Give the data again exactly, stopping after the "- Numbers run" line.

> DATA SHOWN
---

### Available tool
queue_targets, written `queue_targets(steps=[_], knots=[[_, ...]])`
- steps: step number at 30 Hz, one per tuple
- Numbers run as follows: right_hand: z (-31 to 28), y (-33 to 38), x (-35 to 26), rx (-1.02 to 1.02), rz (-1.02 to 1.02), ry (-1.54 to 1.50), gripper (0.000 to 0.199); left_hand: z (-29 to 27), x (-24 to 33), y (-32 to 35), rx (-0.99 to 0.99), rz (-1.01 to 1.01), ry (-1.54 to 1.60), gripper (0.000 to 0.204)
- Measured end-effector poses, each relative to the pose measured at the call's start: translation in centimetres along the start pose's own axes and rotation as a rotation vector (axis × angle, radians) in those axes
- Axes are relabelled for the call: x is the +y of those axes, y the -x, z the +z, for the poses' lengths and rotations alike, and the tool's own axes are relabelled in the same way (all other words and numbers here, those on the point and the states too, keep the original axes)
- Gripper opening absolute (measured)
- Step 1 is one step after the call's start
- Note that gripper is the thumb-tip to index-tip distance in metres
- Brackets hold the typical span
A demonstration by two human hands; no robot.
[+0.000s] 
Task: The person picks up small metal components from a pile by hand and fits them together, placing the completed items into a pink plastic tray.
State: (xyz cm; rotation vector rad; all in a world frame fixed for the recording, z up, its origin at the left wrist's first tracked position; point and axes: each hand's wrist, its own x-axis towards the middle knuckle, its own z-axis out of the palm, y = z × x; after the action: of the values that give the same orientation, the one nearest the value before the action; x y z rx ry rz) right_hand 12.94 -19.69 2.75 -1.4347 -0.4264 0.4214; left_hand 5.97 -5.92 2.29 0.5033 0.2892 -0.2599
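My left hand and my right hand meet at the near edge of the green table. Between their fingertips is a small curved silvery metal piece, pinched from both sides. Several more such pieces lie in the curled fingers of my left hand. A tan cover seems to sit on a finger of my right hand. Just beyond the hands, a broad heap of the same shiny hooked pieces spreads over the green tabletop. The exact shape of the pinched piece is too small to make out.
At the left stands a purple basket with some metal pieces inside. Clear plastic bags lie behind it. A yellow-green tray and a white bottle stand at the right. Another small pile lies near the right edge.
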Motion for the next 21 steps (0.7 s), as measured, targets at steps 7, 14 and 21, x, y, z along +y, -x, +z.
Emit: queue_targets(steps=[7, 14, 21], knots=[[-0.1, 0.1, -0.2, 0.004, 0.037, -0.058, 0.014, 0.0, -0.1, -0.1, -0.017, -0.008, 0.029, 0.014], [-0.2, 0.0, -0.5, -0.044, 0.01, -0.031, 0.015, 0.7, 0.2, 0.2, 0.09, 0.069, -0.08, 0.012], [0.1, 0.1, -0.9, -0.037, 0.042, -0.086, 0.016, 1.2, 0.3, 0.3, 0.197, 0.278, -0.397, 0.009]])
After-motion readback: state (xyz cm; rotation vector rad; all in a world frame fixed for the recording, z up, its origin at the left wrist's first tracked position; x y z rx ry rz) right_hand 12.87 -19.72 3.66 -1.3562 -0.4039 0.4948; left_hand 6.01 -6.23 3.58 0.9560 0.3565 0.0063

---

> WRITTEN RESPONSE
### Available tool
queue_targets, written `queue_targets(steps=[_], knots=[[_, ...]])`
- steps: step number at 30 Hz, one per tuple
- Numbers run as follows: right_hand: z (-31 to 28), y (-33 to 38), x (-35 to 26), rx (-1.02 to 1.02), rz (-1.02 to 1.02), ry (-1.54 to 1.50), gripper (0.000 to 0.199); left_hand: z (-29 to 27), x (-24 to 33), y (-32 to 35), rx (-0.99 to 0.99), rz (-1.01 to 1.01), ry (-1.54 to 1.60), gripper (0.000 to 0.204)

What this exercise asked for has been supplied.